* wake_q memory ordering
@ 2019-10-10 10:41 Manfred Spraul
2019-10-10 11:42 ` Peter Zijlstra
0 siblings, 1 reply; 7+ messages in thread
From: Manfred Spraul @ 2019-10-10 10:41 UTC (permalink / raw)
To: Waiman Long, Davidlohr Bueso, Linux Kernel Mailing List, Peter Zijlstra
Cc: 1vier1, Paul E. McKenney
Hi,
Waiman Long noticed that the memory barriers in sem_lock() are not
really documented, and while adding documentation, I ended up with one
case where I'm not certain about the wake_q code:
Questions:
- Does smp_mb__before_atomic() + a (failed) cmpxchg_relaxed provide an
ordering guarantee?
- Is it ok that wake_up_q just writes wake_q->next, shouldn't
smp_store_acquire() be used? I.e.: guarantee that wake_up_process()
happens after cmpxchg_relaxed(), assuming that a failed cmpxchg_relaxed
provides any ordering.
Example:
- CPU2 never touches lock a. It is just an unrelated wake_q user that also
wants to wake up task 1234.
- I've noticed already that smp_store_acquire() doesn't exist.

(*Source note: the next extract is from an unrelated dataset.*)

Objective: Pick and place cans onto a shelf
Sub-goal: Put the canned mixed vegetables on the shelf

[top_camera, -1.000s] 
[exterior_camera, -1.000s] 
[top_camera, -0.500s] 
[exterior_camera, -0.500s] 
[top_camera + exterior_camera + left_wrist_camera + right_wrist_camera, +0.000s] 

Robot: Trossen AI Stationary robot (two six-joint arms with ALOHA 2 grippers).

So smp_store_mb() is required. But from semantical point of view, we
would
need an ACQUIRE: the wake_up_process() must happen after cmpxchg().
- May wake_up_q() rely on the spinlocks/memory barriers in try_to_wake_up,
or should the function be safe by itself?
CPU1: /current=1234, inside do_semtimedop()/
g_wakee = current;
current->state = TASK_INTERRUPTIBLE;
spin_unlock(a);
CPU2: / arbitrary kernel thread that uses wake_q /
wake_q_add(&unrelated_q, 1234);
wake_up_q(&unrelated_q);
<...ongoing>
CPU3: / do_semtimedop() + wake_up_sem_queue_prepare() /
spin_lock(a);
wake_q_add(,g_wakee);
< within wake_q_add() >:
smp_mb__before_atomic();
if (unlikely(cmpxchg_relaxed(&node->next,
NULL, WAKE_Q_TAIL)))
return false; /* -> this happens */
CPU2:
<within wake_up_q>
1234->wake_q.next = NULL; <<<<<<<<< Ok? Is
store_acquire() missing? >>>>>>>>>>>>
wake_up_process(1234);
< within wake_up_process/try_to_wake_up():
raw_spin_lock_irqsave()
smp_mb__after_spinlock()
if(1234->state = TASK_RUNNING) return;
>
rewritten:
start condition: A = 1; B = 0;
CPU1:
B = 1;
RELEASE, unlock LockX;
CPU2:
lock LockX, ACQUIRE
if (LOAD A == 1) return; /* using cmp_xchg_relaxed */
CPU2:
A = 0;
ACQUIRE, lock LockY
smp_mb__after_spinlock();
READ B
Question: is A = 1, B = 0 possible?
--
Manfred
^ permalink raw reply [flat|nested] 7+ messages in thread
* Re: wake_q memory ordering
2019-10-10 10:41 wake_q memory ordering Manfred Spraul
@ 2019-10-10 11:42 ` Peter Zijlstra
2019-10-10 12:13 ` Manfred Spraul
0 siblings, 1 reply; 7+ messages in thread
From: Peter Zijlstra @ 2019-10-10 11:42 UTC (permalink / raw)
To: Manfred Spraul
Cc: Waiman Long, Davidlohr Bueso, Linux Kernel Mailing List, 1vier1,
Paul E. McKenney
On Thu, Oct 10, 2019 at 12:41:11PM +0200, Manfred Spraul wrote:
> Hi,
>
> Waiman Long noticed that the memory barriers in sem_lock() are not really
> documented, and while adding documentation, I ended up with one case where
> I'm not certain about the wake_q code:
>
> Questions:
> - Does smp_mb__before_atomic() + a (failed) cmpxchg_relaxed provide an
> ordering guarantee?
Yep. Either the atomic instruction implies ordering (eg. x86 LOCK
prefix) or it doesn't (most RISC LL/SC), if it does,
smp_mb__{before,after}_atomic() are a NO-OP and the ordering is
unconditinoal, if it does not, then smp_mb__{before,after}_atomic() are
unconditional barriers.
IOW, the only way to get a cmpxchg without barriers on failure, is with
LL/SC, and in that case smp_mb__{before,after}_atomic() are
unconditional.
For instance, the way ARM64 does cmpxchg() is:
cmpxchg(p, o, n)
do {
v = LL(p);
if (v != o)
return v;
} while (!SC_RELEASE(p, n))
smp_mb();
return v;
And you'll note how on success the store-release constraints all prior
memory operations, and the smp_mb() constraints all later memops. But on
failure there's not a barrier to be found.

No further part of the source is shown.